**WHAT YOU ARE ASKED TO DO:** In the listing that follows, locate the line containing "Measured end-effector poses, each" and the line containing "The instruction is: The". Retype exactly those two lines and every line between them, and nothing more.

______________________________

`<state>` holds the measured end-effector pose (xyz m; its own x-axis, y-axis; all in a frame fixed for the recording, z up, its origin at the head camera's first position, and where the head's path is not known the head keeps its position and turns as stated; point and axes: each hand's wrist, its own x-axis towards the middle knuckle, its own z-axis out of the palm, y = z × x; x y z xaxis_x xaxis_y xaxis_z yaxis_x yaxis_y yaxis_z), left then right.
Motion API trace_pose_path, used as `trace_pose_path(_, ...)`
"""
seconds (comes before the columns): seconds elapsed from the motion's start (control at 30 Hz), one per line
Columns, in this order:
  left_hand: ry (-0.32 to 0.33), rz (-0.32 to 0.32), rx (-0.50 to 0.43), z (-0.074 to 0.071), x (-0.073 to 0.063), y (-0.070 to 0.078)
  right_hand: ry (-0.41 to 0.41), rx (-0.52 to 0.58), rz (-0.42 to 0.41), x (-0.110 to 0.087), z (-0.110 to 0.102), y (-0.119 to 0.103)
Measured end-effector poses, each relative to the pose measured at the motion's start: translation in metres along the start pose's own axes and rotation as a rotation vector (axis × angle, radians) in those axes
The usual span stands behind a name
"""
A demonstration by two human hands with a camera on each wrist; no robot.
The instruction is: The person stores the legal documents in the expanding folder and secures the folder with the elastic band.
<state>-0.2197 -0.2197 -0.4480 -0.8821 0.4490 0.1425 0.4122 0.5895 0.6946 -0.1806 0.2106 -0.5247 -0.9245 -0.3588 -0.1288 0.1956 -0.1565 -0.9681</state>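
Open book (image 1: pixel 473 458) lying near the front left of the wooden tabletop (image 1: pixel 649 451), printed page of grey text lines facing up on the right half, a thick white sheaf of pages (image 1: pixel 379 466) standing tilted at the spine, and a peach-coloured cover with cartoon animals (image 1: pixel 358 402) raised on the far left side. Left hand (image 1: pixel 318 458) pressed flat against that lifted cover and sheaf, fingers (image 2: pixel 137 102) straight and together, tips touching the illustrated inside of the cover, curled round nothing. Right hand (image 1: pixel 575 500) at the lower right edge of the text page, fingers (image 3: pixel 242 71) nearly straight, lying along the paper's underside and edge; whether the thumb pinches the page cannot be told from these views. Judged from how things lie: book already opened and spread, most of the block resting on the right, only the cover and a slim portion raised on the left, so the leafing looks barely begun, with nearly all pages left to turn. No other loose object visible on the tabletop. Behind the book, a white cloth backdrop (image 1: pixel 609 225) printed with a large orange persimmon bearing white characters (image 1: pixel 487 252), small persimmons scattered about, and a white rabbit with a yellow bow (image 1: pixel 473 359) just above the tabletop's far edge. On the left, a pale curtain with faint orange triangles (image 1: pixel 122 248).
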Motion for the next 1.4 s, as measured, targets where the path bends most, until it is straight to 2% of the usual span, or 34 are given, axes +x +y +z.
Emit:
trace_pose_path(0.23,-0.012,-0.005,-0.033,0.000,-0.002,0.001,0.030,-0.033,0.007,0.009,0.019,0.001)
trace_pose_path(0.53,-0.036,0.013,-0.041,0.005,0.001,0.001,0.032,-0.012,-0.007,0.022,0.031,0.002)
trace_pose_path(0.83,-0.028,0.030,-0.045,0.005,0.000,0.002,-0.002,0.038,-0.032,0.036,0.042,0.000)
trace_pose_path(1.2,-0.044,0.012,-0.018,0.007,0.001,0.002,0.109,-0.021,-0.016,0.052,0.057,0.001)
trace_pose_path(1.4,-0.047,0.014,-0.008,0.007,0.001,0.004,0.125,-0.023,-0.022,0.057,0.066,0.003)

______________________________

**RESULT:**
Measured end-effector poses, each relative to the pose measured at the motion's start: translation in metres along the start pose's own axes and rotation as a rotation vector (axis × angle, radians) in those axes
The usual span stands behind a name
"""
A demonstration by two human hands with a camera on each wrist; no robot.
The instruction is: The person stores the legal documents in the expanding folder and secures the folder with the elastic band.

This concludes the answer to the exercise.